== What to produce ==
Begin at the line below that has "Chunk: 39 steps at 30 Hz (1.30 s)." and stop after the line that has "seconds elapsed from". Please restate only those lines, word for word.

== Exercise materials ==
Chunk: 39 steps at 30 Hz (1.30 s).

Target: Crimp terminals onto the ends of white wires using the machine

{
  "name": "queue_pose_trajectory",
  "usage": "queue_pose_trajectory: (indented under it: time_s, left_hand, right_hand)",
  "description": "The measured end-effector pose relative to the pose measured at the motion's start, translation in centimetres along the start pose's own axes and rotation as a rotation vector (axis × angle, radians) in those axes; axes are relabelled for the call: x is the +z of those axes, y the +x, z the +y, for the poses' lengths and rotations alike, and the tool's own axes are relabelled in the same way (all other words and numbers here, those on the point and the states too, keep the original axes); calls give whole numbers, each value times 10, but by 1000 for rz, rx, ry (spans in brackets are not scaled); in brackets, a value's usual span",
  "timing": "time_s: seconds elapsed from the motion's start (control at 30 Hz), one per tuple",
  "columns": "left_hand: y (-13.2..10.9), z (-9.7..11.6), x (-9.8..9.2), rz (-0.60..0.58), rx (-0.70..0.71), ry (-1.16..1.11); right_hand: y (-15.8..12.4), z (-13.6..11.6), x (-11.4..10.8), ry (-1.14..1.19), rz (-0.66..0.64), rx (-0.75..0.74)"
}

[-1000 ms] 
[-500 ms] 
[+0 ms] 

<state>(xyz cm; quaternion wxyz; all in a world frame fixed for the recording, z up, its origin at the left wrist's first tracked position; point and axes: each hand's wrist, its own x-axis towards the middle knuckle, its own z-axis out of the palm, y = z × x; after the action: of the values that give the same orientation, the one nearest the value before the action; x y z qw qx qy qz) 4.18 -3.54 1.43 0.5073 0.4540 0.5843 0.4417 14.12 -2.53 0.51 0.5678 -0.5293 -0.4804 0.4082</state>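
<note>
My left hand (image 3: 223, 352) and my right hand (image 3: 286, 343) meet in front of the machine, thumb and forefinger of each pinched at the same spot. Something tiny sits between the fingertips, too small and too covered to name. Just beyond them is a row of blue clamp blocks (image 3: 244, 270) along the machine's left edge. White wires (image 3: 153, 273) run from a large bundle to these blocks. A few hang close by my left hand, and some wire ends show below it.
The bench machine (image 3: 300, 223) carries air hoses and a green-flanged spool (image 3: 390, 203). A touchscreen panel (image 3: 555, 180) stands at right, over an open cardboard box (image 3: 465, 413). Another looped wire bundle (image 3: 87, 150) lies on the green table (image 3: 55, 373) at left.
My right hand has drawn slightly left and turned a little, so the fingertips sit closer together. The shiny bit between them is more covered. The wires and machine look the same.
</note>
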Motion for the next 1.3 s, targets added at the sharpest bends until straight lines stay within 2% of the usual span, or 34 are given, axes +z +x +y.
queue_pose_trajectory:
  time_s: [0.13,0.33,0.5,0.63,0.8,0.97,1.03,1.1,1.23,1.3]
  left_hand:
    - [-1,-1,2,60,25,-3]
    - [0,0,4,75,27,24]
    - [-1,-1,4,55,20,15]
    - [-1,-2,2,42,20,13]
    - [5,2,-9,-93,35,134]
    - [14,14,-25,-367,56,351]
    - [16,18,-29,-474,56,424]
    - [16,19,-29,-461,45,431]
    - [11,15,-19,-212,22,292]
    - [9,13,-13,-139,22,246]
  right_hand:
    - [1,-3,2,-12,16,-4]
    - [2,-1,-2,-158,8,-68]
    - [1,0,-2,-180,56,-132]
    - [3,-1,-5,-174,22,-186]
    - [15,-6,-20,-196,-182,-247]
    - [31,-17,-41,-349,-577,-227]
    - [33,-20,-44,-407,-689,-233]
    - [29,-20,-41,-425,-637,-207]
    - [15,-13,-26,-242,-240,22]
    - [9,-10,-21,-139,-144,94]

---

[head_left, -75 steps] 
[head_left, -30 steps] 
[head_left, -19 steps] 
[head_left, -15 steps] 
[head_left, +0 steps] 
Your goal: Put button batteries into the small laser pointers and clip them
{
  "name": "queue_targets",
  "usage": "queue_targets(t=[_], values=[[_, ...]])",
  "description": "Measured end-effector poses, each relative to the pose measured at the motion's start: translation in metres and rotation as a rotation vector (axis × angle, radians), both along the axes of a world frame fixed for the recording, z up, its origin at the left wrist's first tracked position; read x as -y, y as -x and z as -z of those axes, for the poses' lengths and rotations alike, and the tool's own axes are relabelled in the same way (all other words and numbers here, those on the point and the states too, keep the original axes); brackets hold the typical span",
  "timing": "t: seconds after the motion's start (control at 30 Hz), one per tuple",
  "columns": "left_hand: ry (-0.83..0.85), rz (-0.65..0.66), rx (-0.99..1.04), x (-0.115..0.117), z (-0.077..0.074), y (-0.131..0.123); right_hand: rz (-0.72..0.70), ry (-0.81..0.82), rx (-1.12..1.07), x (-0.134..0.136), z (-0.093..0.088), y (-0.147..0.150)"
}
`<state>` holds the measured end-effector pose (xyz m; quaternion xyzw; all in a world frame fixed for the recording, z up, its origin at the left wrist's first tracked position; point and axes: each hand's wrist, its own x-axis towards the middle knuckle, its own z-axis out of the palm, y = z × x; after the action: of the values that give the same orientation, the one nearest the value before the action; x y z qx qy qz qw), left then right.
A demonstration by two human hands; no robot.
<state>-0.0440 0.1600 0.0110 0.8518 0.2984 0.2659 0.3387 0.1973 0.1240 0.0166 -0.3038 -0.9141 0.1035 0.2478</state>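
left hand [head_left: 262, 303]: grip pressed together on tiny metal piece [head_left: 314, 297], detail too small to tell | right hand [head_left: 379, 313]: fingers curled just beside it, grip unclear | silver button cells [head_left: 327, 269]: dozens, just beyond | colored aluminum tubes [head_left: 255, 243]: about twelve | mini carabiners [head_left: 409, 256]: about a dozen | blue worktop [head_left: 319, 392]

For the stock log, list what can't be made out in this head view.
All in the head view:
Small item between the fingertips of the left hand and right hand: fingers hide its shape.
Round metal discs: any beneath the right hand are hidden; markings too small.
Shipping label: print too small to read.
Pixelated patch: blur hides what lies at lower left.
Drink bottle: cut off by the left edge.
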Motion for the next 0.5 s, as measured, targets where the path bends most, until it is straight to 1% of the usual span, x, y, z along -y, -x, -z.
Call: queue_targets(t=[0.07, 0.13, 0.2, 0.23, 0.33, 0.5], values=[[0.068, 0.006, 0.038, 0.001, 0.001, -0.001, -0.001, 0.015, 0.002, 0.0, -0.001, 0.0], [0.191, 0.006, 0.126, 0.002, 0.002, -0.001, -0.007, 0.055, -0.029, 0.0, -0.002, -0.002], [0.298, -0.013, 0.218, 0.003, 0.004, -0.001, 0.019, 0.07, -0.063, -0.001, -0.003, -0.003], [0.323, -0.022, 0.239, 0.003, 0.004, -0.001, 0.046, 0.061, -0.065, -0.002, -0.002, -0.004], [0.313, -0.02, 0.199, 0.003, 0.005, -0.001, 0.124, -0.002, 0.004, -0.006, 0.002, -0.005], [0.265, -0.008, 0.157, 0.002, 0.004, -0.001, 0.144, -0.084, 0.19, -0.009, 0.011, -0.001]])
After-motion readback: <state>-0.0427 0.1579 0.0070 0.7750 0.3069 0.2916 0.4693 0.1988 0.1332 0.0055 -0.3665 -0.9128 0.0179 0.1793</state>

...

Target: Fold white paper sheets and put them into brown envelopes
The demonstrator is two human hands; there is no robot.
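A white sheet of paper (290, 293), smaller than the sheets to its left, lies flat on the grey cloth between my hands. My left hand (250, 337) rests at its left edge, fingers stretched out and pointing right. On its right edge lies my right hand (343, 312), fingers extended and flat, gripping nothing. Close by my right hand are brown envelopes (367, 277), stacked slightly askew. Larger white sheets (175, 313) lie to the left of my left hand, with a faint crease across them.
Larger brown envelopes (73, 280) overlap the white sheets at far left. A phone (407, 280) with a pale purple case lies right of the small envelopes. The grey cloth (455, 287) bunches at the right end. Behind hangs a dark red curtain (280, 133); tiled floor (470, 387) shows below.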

== Your response ==
Chunk: 39 steps at 30 Hz (1.30 s).

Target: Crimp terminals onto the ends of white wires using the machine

{
  "name": "queue_pose_trajectory",
  "usage": "queue_pose_trajectory: (indented under it: time_s, left_hand, right_hand)",
  "description": "The measured end-effector pose relative to the pose measured at the motion's start, translation in centimetres along the start pose's own axes and rotation as a rotation vector (axis × angle, radians) in those axes; axes are relabelled for the call: x is the +z of those axes, y the +x, z the +y, for the poses' lengths and rotations alike, and the tool's own axes are relabelled in the same way (all other words and numbers here, those on the point and the states too, keep the original axes); calls give whole numbers, each value times 10, but by 1000 for rz, rx, ry (spans in brackets are not scaled); in brackets, a value's usual span",
  "timing": "time_s: seconds elapsed from the motion's start (control at 30 Hz), one per tuple",

Here the exercise is finished.